Llegó con tres heridas:
la del amor,
la de la muerte,
la de la vida.

Con tres heridas viene:
la de la vida,
la del amor,
la de la muerte.

Con tres heridas yo:
la de la vida,
la de la muerte,
la del amor.

Miguel Hernández, Cancionero y romancero de ausencias (1938-1941)

Hoy se aproxima la creencia del cristianismo a la muerte de Jesús de Nazareth. He recordado inmediatamente a Miguel Hernández, como por arte de dignidad laica, porque he vuelto a leer varias veces un poema precioso, en el que aprendemos qué significa caminar a diario con un sentimiento de tres heridas de ausencias: la de la vida, la del amor, la de la muerte (como las Suyas).

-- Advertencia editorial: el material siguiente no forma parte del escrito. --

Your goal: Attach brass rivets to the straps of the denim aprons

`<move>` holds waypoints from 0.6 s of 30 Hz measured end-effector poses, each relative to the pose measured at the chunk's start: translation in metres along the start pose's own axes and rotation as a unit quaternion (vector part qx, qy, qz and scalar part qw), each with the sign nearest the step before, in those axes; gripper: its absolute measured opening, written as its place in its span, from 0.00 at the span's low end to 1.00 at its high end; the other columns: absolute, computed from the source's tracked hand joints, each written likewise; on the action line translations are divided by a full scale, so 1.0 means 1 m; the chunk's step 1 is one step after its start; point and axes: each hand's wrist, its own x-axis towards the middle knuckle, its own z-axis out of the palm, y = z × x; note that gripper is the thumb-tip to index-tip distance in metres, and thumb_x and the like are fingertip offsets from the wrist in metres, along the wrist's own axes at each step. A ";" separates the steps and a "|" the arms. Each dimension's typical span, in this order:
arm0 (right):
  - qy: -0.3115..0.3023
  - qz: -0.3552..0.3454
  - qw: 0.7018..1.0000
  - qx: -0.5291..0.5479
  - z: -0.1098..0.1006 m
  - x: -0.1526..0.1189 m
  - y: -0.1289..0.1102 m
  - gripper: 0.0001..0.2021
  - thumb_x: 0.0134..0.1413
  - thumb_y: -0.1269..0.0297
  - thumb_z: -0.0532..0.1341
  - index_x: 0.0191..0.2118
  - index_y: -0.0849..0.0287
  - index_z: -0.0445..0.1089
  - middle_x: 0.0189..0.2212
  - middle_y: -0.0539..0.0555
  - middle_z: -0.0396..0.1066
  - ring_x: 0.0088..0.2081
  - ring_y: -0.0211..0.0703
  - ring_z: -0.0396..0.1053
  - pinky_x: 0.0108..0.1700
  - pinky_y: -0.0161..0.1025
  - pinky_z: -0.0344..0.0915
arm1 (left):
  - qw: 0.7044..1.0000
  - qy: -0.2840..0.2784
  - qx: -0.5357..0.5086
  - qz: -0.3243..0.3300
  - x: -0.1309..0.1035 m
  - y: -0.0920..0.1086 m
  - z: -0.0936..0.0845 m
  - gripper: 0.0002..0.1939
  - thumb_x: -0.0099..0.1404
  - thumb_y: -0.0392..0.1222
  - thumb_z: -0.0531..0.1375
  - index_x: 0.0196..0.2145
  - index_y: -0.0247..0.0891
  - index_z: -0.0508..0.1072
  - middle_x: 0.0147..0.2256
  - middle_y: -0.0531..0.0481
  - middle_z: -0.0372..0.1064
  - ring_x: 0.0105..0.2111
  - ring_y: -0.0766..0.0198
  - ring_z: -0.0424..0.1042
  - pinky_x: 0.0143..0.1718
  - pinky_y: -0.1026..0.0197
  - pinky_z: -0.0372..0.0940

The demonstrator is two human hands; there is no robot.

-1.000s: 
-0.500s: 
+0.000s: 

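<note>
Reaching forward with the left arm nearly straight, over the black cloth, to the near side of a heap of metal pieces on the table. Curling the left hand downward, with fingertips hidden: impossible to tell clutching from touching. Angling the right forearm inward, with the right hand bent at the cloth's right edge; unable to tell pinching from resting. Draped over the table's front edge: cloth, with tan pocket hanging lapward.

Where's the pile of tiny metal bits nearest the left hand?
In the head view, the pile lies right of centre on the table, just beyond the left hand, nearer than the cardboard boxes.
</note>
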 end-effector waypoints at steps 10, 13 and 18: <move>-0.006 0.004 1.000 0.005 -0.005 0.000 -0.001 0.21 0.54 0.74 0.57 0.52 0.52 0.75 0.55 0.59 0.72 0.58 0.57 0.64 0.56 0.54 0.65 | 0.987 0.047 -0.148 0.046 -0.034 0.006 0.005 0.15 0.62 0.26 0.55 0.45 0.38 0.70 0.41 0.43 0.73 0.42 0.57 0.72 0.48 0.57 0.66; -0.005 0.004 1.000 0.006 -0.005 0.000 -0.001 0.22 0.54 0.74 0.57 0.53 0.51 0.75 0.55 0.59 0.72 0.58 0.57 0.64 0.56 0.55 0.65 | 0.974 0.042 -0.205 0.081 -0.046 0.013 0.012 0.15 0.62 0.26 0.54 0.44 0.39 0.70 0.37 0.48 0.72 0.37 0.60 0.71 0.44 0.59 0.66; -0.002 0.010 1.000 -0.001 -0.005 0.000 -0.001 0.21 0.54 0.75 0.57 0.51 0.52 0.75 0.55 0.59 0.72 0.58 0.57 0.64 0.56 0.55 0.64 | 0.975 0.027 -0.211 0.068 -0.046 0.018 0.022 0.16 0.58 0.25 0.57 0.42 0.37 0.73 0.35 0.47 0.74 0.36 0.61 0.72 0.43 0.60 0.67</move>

Sigo leyendo su cancionero y romancero de ausencias (1938-1941), en el que logro comprender bien lo que significa dignificar la vida cada día, más allá de la semana santa, en semanas laicas llenas de sentimiento y pensamiento, donde el sentimiento se debe escuchar siempre mucho más fuerte que el viento (Alberti, dixit). Porque todos los días convivimos con heridas de vida, muerte y amor…, en ese orden, porque así lo exige la dignidad de la existencia. La que vivió Miguel Hernández en días de ausencias.